• [Instructions for the task] Give back, word for word, the lines in the listing below from the one holding "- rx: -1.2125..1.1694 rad" down to the one holding "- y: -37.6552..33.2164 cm", both ends included.

• [Data segment]
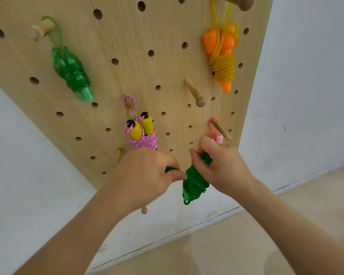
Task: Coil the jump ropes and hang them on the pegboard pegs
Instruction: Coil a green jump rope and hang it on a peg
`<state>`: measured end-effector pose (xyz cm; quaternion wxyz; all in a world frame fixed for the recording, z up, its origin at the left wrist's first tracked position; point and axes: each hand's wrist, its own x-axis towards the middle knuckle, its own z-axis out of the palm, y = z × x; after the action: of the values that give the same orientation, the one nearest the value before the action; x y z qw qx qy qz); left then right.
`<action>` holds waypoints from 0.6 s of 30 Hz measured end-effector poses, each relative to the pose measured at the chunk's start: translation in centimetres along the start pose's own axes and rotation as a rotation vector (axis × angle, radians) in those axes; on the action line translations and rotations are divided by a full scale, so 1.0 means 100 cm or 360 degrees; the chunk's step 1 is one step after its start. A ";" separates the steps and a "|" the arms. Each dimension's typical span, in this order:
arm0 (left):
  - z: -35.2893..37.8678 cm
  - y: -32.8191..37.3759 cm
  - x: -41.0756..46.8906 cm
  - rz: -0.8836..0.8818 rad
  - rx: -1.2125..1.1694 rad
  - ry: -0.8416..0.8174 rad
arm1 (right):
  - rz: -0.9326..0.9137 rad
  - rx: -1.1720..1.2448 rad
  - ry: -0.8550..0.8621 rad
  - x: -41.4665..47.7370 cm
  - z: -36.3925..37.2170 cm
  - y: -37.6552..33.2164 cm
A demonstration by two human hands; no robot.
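Fingers of my left hand (145, 171) and right hand (220, 165) clamp one green rope (195, 183), low against the pegboard (127, 36) holding four ropes (145, 139).

Lower board crowded; middle strip and one peg free.
Bare peg (195, 92) juts out above the hands, open board all round it. Left hand (147, 173) and right hand (220, 165) block the lower edge, green cord (195, 183) held between them. Pink rope (142, 133) hangs just above the left hand, pink loop (213, 126) on its peg (221, 130) just above the right hand, with a narrow gap of board between. Green rope (68, 70) is upper left and orange rope (222, 56) upper right, with a wide bare strip of pegboard (127, 46) between. Small peg (118, 153) is beside the left hand, partly hidden. Wall (306, 76) right of the board is open.
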<state>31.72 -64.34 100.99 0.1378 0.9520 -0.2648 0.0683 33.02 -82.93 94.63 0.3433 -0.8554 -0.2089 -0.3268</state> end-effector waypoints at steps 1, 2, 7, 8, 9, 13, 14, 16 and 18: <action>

• [Answer section]
  - rx: -1.2125..1.1694 rad
  - ry: -0.8416..0.8174 rad
arm1 (right):
  - rz: -0.9326..0.9137 rad
  - rx: -1.1720..1.2448 rad
  - ry: -0.8550..0.8621 rad
  - x: -41.4665..47.7370 cm
  - z: -36.3925..37.2170 cm
  - y: -37.6552..33.2164 cm

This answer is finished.